Suppose we observe a ciphertext y \in \mathcal{C}: what, if anything do we learn about the corresponding plaintext x \in \mathcal{P}? Shannon defines the a posteriori probability \mathbb{P}[X = x | Y = y] to be the conditional probability of the plaintext x \in \mathcal{P} given we observed the ciphertext y \in \mathcal{C}); the system then has perfect secrecy if, for any a priori probability distribution p_x, we have \mathbb{P}[X = x | Y = y] = p_x for all x \in \mathcal{P}, and all y \in \mathcal{C}. (This assumes implicitly that \mathbb{P}[Y = y] > 0 for every y \in \mathcal{C}.)

Shannon proves in his Theorem 6 that a necessary and sufficient condition for perfect secrecy is that \mathbb{P}[Y = y|X = x] = \mathbb{P}[Y = y] for all x \in \mathcal{P} and y \in \mathcal{C}.

The proof is a short application of Bayes’ Theorem: since \mathbb{P}[X = x | Y = y] = \mathbb{P}[Y = y|X = x]p_x/\mathbb{P}[Y = y], and since we may choose p_x \not=0 (which is necessary anyway for the conditional probability to be well-defined), we have p_x = \mathbb{P}[X = x | Y = y] if and only if \mathbb{P}[Y = y|X = x] = \mathbb{P}[Y = y].

Corollary.
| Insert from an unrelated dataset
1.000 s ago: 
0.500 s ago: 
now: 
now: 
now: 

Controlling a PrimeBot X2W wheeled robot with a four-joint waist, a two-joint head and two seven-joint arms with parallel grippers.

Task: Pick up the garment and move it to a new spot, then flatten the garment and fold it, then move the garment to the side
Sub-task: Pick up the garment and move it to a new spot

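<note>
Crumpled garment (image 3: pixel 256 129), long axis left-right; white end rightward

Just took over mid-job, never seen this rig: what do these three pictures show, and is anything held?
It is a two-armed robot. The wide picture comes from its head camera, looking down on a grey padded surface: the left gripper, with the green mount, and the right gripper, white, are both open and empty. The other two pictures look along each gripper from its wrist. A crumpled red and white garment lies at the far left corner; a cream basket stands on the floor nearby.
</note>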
In a system with perfect secrecy, |\mathcal{K}| \ge |\mathcal{C}|. Moreover, if equality holds then every key must be used with equal probability 1/|\mathcal{K}| and for each x \in \mathcal{P} and y \in \mathcal{C} there exist a unique k \in \mathcal{K} such that e_k(x) = y.

Proof Fix a plaintext x \in \mathcal{P}. We claim that for each y \in \mathcal{C} there exists a key k such that e_k(x) = y. Indeed, if y_{\mathrm{bad}} \in \mathcal{C} is never an encryption of x then, for any choice of a priori probabilities that gives some probability to x, we have \mathbb{P}[Y = y_{\mathrm{bad}}|X = x] = 0, so by Shannon’s Theorem 6, \mathbb{P}[Y = y_\mathrm{bad}] = 0. But, by the implicit assumption, there is a non-zero chance of observing y_\mathrm{bad}, a contradiction.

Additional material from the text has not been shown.